▶ _Exercise_
Emit all the data exactly as provided.

*** Opening Data block ***

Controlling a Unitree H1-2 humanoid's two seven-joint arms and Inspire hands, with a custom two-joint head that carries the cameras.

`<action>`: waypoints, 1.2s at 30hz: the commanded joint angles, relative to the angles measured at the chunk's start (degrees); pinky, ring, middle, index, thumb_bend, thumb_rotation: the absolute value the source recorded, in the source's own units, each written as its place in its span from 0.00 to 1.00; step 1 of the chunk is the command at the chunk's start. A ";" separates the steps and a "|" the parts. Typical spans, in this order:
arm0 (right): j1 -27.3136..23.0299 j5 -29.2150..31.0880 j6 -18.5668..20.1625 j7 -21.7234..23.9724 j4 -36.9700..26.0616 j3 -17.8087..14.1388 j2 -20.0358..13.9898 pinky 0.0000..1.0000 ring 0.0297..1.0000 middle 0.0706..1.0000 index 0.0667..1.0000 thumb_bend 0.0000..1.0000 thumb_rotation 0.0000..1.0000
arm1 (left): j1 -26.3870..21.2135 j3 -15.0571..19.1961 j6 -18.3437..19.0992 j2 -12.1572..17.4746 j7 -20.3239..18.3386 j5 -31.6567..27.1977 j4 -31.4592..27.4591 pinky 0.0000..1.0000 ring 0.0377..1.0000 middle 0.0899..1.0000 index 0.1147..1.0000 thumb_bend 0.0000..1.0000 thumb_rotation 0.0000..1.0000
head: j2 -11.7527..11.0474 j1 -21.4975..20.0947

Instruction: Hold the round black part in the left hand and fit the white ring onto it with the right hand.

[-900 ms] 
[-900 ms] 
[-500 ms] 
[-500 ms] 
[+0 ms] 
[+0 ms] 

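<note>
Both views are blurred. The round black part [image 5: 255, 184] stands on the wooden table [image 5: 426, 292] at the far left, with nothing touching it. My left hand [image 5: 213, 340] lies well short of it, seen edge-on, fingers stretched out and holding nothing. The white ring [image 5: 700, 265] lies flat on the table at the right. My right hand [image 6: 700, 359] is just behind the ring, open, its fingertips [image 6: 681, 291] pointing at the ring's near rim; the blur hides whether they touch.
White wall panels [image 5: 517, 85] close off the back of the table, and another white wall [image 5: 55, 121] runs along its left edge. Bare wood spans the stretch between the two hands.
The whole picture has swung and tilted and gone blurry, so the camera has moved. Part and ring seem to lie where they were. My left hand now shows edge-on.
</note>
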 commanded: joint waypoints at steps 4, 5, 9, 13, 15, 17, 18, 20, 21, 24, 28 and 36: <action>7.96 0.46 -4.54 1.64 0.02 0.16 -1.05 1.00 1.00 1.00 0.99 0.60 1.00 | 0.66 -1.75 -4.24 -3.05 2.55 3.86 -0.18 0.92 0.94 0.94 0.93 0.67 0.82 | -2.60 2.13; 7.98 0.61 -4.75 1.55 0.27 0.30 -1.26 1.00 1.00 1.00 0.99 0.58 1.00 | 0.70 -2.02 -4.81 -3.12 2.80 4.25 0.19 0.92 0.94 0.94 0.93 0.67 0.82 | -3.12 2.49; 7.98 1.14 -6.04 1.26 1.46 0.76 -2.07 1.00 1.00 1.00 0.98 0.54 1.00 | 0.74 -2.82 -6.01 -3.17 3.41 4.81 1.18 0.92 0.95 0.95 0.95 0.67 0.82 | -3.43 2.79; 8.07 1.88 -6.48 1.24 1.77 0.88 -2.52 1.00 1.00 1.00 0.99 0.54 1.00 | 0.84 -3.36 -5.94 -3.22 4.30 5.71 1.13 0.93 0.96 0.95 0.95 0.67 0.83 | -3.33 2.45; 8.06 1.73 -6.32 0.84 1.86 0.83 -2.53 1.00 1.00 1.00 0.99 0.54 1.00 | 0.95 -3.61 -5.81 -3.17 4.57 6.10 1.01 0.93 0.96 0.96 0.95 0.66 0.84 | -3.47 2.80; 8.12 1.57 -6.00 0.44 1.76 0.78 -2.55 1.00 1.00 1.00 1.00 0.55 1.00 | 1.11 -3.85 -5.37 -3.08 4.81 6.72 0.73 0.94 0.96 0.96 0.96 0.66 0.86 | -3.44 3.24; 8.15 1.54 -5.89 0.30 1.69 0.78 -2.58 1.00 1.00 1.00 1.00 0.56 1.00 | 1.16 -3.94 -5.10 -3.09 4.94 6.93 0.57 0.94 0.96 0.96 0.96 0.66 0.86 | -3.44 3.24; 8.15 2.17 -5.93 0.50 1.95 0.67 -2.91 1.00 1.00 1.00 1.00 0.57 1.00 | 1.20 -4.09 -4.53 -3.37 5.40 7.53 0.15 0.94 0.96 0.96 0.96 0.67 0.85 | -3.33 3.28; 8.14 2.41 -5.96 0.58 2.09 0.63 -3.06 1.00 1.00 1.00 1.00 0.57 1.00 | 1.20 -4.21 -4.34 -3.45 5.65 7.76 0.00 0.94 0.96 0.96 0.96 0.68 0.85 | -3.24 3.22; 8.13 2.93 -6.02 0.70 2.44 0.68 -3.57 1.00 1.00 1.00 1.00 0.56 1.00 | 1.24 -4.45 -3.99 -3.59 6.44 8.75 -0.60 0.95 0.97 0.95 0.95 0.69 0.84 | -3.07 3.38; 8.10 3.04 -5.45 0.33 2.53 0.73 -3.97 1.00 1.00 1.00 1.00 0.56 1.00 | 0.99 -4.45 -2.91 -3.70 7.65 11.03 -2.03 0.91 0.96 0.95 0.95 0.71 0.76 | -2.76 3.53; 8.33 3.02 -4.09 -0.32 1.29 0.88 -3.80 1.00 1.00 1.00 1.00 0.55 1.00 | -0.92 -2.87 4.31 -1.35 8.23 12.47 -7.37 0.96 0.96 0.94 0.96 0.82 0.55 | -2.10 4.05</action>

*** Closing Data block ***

▶ _Written reply_
Controlling a Unitree H1-2 humanoid's two seven-joint arms and Inspire hands, with a custom two-joint head that carries the cameras.

`<action>`: waypoints, 1.2s at 30hz: the commanded joint angles, relative to the angles measured at the chunk's start (degrees); pinky, ring, middle, index, thumb_bend, thumb_rotation: the absolute value the source recorded, in the source's own units, each written as its place in its span from 0.00 to 1.00; step 1 of the chunk is the command at the chunk's start. A ";" separates the steps and a "|" the parts. Typical spans, in this order:
arm0 (right): j1 -27.3136..23.0299 j5 -29.2150..31.0880 j6 -18.5668..20.1625 j7 -21.7234..23.9724 j4 -36.9700..26.0616 j3 -17.8087..14.1388 j2 -20.0358..13.9898 pinky 0.0000..1.0000 ring 0.0297..1.0000 middle 0.0706..1.0000 index 0.0667..1.0000 thumb_bend 0.0000..1.0000 thumb_rotation 0.0000..1.0000
arm1 (left): j1 -26.3870..21.2135 j3 -15.0571..19.1961 j6 -18.3437..19.0992 j2 -12.1572..17.4746 j7 -20.3239..18.3386 j5 -31.6567..27.1977 j4 -31.4592..27.4591 pinky 0.0000..1.0000 ring 0.0377..1.0000 middle 0.0899..1.0000 index 0.1147..1.0000 thumb_bend 0.0000..1.0000 thumb_rotation 0.0000..1.0000
head: j2 -11.7527..11.0474 j1 -21.4975..20.0947

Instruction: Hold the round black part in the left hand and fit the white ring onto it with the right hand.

[-900 ms] 
[-900 ms] 
[-500 ms] 
[-500 ms] 
[+0 ms] 
[+0 ms] 

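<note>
Both views are blurred. The round black part [image 5: 255, 184] stands on the wooden table [image 5: 426, 292] at the far left, with nothing touching it. My left hand [image 5: 213, 340] lies well short of it, seen edge-on, fingers stretched out and holding nothing. The white ring [image 5: 700, 265] lies flat on the table at the right. My right hand [image 6: 700, 359] is just behind the ring, open, its fingertips [image 6: 681, 291] pointing at the ring's near rim; the blur hides whether they touch.
White wall panels [image 5: 517, 85] close off the back of the table, and another white wall [image 5: 55, 121] runs along its left edge. Bare wood spans the stretch between the two hands.
The whole picture has swung and tilted and gone blurry, so the camera has moved. Part and ring seem to lie where they were. My left hand now shows edge-on.
</note>
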 commanded: joint waypoints at steps 4, 5, 9, 13, 15, 17, 18, 20, 21, 24, 28 and 36: <action>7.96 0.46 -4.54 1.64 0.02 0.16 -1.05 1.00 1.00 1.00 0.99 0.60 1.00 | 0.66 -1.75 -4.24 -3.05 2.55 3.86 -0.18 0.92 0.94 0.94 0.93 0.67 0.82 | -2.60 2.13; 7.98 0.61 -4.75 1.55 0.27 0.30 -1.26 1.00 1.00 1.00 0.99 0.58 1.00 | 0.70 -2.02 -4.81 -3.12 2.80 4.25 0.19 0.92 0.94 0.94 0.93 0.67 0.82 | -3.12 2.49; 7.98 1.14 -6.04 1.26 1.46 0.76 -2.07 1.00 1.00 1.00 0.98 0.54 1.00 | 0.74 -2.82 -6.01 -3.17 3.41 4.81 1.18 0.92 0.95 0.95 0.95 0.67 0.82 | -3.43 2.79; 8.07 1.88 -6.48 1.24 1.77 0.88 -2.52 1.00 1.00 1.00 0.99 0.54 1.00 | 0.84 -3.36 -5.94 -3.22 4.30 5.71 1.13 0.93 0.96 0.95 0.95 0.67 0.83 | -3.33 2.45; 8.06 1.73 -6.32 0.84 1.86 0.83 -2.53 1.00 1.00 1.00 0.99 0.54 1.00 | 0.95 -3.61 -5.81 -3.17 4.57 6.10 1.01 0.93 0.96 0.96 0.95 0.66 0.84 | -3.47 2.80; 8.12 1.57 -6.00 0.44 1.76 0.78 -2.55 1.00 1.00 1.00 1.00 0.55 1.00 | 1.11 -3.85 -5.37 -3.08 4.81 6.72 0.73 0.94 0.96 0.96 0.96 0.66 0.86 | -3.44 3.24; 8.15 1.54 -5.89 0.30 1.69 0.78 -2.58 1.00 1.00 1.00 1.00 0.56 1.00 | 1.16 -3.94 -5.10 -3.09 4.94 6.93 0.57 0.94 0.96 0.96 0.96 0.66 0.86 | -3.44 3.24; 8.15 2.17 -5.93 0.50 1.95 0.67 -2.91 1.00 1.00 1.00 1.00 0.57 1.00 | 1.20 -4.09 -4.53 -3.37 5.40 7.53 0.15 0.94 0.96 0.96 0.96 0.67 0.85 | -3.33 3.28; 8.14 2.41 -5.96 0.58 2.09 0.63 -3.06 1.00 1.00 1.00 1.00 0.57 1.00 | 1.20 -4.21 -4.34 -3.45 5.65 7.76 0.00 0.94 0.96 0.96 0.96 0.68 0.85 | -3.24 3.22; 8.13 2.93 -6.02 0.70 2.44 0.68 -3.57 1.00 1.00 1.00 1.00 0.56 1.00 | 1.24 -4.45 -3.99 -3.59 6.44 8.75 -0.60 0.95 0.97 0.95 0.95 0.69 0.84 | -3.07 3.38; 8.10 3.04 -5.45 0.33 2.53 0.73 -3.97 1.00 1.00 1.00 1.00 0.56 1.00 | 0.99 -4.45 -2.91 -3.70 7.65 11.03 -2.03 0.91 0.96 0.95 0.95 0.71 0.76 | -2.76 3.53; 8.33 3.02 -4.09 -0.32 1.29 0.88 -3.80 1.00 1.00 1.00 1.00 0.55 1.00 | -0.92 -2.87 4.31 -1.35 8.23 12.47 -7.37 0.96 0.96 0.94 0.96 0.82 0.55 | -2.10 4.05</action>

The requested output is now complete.